Brief>
Exact repetition of every record is required.

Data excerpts
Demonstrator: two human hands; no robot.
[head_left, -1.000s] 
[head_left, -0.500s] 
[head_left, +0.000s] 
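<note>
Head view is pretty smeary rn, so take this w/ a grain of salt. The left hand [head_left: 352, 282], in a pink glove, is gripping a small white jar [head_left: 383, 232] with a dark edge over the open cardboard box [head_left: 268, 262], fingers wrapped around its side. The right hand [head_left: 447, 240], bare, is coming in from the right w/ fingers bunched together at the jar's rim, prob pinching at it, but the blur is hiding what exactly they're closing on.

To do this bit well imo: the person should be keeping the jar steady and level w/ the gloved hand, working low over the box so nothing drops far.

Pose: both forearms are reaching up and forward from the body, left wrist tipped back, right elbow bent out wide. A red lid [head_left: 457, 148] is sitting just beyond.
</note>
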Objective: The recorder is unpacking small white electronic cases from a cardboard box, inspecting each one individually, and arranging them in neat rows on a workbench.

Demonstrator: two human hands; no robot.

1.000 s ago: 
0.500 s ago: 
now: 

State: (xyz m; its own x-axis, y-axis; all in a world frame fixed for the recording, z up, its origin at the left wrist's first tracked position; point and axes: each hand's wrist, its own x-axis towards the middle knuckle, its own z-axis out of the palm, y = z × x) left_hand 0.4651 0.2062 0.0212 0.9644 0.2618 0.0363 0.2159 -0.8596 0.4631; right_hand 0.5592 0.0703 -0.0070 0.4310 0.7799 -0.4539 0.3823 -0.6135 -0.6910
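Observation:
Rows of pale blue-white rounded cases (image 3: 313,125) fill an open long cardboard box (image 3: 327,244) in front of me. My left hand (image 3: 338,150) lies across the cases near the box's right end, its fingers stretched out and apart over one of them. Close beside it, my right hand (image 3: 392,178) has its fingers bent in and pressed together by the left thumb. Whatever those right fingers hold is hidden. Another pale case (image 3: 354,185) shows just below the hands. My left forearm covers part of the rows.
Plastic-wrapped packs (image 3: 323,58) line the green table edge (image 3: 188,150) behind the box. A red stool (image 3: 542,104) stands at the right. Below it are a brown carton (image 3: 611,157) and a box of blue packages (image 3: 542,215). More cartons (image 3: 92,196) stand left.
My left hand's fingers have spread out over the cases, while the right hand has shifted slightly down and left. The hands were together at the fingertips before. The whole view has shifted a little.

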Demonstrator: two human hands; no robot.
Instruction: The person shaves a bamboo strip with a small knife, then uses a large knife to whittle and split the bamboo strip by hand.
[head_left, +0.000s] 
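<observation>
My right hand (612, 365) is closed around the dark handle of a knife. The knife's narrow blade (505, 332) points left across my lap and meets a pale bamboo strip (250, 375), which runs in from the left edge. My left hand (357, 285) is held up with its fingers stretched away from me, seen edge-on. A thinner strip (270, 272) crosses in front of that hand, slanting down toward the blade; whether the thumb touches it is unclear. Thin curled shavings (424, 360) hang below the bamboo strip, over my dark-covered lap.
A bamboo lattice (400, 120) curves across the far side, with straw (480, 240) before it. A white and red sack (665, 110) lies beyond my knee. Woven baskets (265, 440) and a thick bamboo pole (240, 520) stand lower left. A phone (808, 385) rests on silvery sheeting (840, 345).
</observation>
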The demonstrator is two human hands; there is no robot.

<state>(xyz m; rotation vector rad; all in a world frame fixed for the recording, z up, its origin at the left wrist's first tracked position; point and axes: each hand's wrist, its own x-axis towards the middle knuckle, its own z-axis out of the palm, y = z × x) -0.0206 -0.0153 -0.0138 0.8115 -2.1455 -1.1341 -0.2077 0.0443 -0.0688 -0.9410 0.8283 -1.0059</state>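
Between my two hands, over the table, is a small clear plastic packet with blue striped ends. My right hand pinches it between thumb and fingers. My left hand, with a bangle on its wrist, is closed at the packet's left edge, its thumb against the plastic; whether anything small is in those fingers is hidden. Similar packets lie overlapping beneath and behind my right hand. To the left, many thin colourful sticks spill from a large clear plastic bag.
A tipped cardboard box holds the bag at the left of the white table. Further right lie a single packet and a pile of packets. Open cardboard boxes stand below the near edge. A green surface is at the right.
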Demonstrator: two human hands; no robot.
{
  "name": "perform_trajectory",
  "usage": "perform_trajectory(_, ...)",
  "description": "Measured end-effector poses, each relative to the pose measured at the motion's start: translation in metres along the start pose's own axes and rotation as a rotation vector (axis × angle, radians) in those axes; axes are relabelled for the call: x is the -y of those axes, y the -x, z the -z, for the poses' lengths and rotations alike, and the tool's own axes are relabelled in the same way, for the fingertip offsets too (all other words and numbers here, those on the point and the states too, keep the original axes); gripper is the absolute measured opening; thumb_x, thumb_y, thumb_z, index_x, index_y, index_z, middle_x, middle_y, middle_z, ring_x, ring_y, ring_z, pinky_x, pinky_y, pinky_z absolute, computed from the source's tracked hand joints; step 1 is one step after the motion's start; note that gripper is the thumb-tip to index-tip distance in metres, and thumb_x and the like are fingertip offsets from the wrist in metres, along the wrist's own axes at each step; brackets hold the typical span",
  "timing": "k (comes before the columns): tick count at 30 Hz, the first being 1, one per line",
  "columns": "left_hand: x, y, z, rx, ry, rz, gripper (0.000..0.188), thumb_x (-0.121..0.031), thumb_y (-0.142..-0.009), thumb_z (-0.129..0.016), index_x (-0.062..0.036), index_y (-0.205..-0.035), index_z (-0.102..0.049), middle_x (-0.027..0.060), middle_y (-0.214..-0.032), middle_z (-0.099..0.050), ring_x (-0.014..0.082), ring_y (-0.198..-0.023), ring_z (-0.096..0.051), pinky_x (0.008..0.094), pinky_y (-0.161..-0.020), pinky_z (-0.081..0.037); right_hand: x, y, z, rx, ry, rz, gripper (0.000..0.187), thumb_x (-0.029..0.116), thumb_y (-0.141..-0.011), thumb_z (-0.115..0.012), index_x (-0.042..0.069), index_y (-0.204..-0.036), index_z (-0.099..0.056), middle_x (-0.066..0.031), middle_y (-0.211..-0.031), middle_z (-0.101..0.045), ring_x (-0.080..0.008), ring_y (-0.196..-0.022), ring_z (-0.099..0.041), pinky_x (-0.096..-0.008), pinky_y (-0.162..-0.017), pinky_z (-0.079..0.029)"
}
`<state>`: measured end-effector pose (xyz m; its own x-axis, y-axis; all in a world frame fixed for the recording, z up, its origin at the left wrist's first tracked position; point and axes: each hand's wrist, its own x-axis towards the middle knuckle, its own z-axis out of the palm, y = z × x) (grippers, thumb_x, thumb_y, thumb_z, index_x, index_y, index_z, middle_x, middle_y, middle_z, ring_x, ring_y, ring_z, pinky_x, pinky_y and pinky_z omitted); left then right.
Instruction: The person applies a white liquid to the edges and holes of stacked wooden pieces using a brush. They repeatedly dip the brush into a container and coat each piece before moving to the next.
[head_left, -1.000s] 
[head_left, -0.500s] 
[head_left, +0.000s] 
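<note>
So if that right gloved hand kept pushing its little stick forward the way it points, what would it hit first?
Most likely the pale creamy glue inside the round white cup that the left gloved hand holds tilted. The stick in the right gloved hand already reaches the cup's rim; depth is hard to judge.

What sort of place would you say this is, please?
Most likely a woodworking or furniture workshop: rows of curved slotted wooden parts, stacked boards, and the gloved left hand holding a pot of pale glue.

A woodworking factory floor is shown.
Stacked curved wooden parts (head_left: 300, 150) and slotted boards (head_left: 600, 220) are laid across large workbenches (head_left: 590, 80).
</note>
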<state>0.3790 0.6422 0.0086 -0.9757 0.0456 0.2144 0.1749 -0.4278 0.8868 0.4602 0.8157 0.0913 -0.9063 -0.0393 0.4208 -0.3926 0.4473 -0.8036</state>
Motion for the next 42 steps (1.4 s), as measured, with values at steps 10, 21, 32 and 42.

Problem solution>
Demonstrator: two human hands; no robot.
[head_left, -1.000s] 
[head_left, -0.500s] 
[head_left, +0.000s] 
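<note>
Head view is pretty smeary rn, so take this w/ a grain of salt. The left hand [head_left: 352, 282], in a pink glove, is gripping a small white jar [head_left: 383, 232] with a dark edge over the open cardboard box [head_left: 268, 262], fingers wrapped around its side. The right hand [head_left: 447, 240], bare, is coming in from the right w/ fingers bunched together at the jar's rim, prob pinching at it, but the blur is hiding what exactly they're closing on.

To do this bit well imo: the person should be keeping the jar steady and level w/ the gloved hand, working low over the box so nothing drops far.

Pose: both forearms are reaching up and forward from the body, left wrist tipped back, right elbow bent out wide. A red lid [head_left: 457, 148] is sitting just beyond.
</note>
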Objective: The recorder is unpacking small white electronic cases from a cardboard box, inspecting each one individually, and arranging them in neat rows on a workbench.

Demonstrator: two human hands; no robot.

1.000 s ago: 
0.500 s ago: 
now: 

State: (xyz m; its own x-axis, y-axis; all in a world frame fixed for the recording, z up, its origin at the left wrist's first tracked position; point and axes: each hand's wrist, its own x-axis towards the middle knuckle, its own z-axis out of the palm, y = z × x) left_hand 0.4651 0.2062 0.0212 0.9644 0.2618 0.0363 0.2159 -0.8596 0.4631; right_hand 0.5592 0.0703 -0.0070 0.4310 0.7799 -0.4539 0.3823 -0.6135 -0.6910
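Observation:
Rows of pale blue-white rounded cases (image 3: 313,125) fill an open long cardboard box (image 3: 327,244) in front of me. My left hand (image 3: 338,150) lies across the cases near the box's right end, its fingers stretched out and apart over one of them. Close beside it, my right hand (image 3: 392,178) has its fingers bent in and pressed together by the left thumb. Whatever those right fingers hold is hidden. Another pale case (image 3: 354,185) shows just below the hands. My left forearm covers part of the rows.
Plastic-wrapped packs (image 3: 323,58) line the green table edge (image 3: 188,150) behind the box. A red stool (image 3: 542,104) stands at the right. Below it are a brown carton (image 3: 611,157) and a box of blue packages (image 3: 542,215). More cartons (image 3: 92,196) stand left.
My left hand's fingers have spread out over the cases, while the right hand has shifted slightly down and left. The hands were together at the fingertips before. The whole view has shifted a little.
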
Demonstrator: two human hands; no robot.
Instruction: The person shaves a bamboo strip with a small knife, then uses a large knife to whittle and split the bamboo strip by hand.
[head_left, +0.000s] 
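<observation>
My right hand (612, 365) is closed around the dark handle of a knife. The knife's narrow blade (505, 332) points left across my lap and meets a pale bamboo strip (250, 375), which runs in from the left edge. My left hand (357, 285) is held up with its fingers stretched away from me, seen edge-on. A thinner strip (270, 272) crosses in front of that hand, slanting down toward the blade; whether the thumb touches it is unclear. Thin curled shavings (424, 360) hang below the bamboo strip, over my dark-covered lap.
A bamboo lattice (400, 120) curves across the far side, with straw (480, 240) before it. A white and red sack (665, 110) lies beyond my knee. Woven baskets (265, 440) and a thick bamboo pole (240, 520) stand lower left. A phone (808, 385) rests on silvery sheeting (840, 345).
</observation>
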The demonstrator is two human hands; there is no robot.

<state>(xyz m; rotation vector rad; all in a world frame fixed for the recording, z up, its origin at the left wrist's first tracked position; point and axes: each hand's wrist, its own x-axis towards the middle knuckle, its own z-axis out of the palm, y = z × x) -0.0206 -0.0153 -0.0138 0.8115 -2.1455 -1.1341 -0.2077 0.0443 -0.0688 -0.9410 0.8283 -1.0059</state>
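Between my two hands, over the table, is a small clear plastic packet with blue striped ends. My right hand pinches it between thumb and fingers. My left hand, with a bangle on its wrist, is closed at the packet's left edge, its thumb against the plastic; whether anything small is in those fingers is hidden. Similar packets lie overlapping beneath and behind my right hand. To the left, many thin colourful sticks spill from a large clear plastic bag.
A tipped cardboard box holds the bag at the left of the white table. Further right lie a single packet and a pile of packets. Open cardboard boxes stand below the near edge. A green surface is at the right.
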Demonstrator: two human hands; no robot.
{
  "name": "perform_trajectory",
  "usage": "perform_trajectory(_, ...)",
  "description": "Measured end-effector poses, each relative to the pose measured at the motion's start: translation in metres along the start pose's own axes and rotation as a rotation vector (axis × angle, radians) in those axes; axes are relabelled for the call: x is the -y of those axes, y the -x, z the -z, for the poses' lengths and rotations alike, and the tool's own axes are relabelled in the same way, for the fingertip offsets too (all other words and numbers here, those on the point and the states too, keep the original axes); gripper is the absolute measured opening; thumb_x, thumb_y, thumb_z, index_x, index_y, index_z, middle_x, middle_y, middle_z, ring_x, ring_y, ring_z, pinky_x, pinky_y, pinky_z absolute, computed from the source's tracked hand joints; step 1 is one step after the motion's start; note that gripper is the thumb-tip to index-tip distance in metres, and thumb_x and the like are fingertip offsets from the wrist in metres, along the wrist's own axes at each step; brackets hold the typical span",
  "timing": "k (comes before the columns): tick count at 30 Hz, the first being 1, one per line",
  "columns": "left_hand: x, y, z, rx, ry, rz, gripper (0.000..0.188), thumb_x (-0.121..0.031), thumb_y (-0.142..-0.009), thumb_z (-0.129..0.016), index_x (-0.062..0.036), index_y (-0.205..-0.035), index_z (-0.102..0.049), middle_x (-0.027..0.060), middle_y (-0.214..-0.032), middle_z (-0.099..0.050), ring_x (-0.014..0.082), ring_y (-0.198..-0.023), ring_z (-0.096..0.051), pinky_x (0.008..0.094), pinky_y (-0.161..-0.020), pinky_z (-0.081..0.037); right_hand: x, y, z, rx, ry, rz, gripper (0.000..0.187), thumb_x (-0.029..0.116), thumb_y (-0.141..-0.011), thumb_z (-0.115..0.012), index_x (-0.042..0.069), index_y (-0.204..-0.036), index_z (-0.099..0.056), middle_x (-0.066..0.031), middle_y (-0.211..-0.031), middle_z (-0.101..0.045), ring_x (-0.080..0.008), ring_y (-0.196..-0.022), ring_z (-0.099..0.041), pinky_x (-0.096..-0.008), pinky_y (-0.162..-0.017), pinky_z (-0.079..0.029)"
}
`<state>`: measured end-effector pose (xyz m; its own x-axis, y-axis; all in a world frame fixed for the recording, z up, its origin at the left wrist's first tracked position; point and axes: each hand's wrist, its own x-axis towards the middle knuckle, its own z-axis out of the palm, y = z × x) (grippers, thumb_x, thumb_y, thumb_z, index_x, index_y, index_z, middle_x, middle_y, middle_z, ring_x, ring_y, ring_z, pinky_x, pinky_y and pinky_z omitted); left then right.
Instruction: The person applies a white liquid to the edges and holes of stacked wooden pieces using a brush. They repeatedly dip the brush into a container and coat each piece before moving to the next.
[head_left, -1.000s] 
[head_left, -0.500s] 
[head_left, +0.000s] 
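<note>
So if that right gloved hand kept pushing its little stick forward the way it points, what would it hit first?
Most likely the pale creamy glue inside the round white cup that the left gloved hand holds tilted. The stick in the right gloved hand already reaches the cup's rim; depth is hard to judge.

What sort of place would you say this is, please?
Most likely a woodworking or furniture workshop: rows of curved slotted wooden parts, stacked boards, and the gloved left hand holding a pot of pale glue.

A woodworking factory floor is shown.
Stacked curved wooden parts (head_left: 300, 150) and slotted boards (head_left: 600, 220) are laid across large workbenches (head_left: 590, 80).
</note>
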<state>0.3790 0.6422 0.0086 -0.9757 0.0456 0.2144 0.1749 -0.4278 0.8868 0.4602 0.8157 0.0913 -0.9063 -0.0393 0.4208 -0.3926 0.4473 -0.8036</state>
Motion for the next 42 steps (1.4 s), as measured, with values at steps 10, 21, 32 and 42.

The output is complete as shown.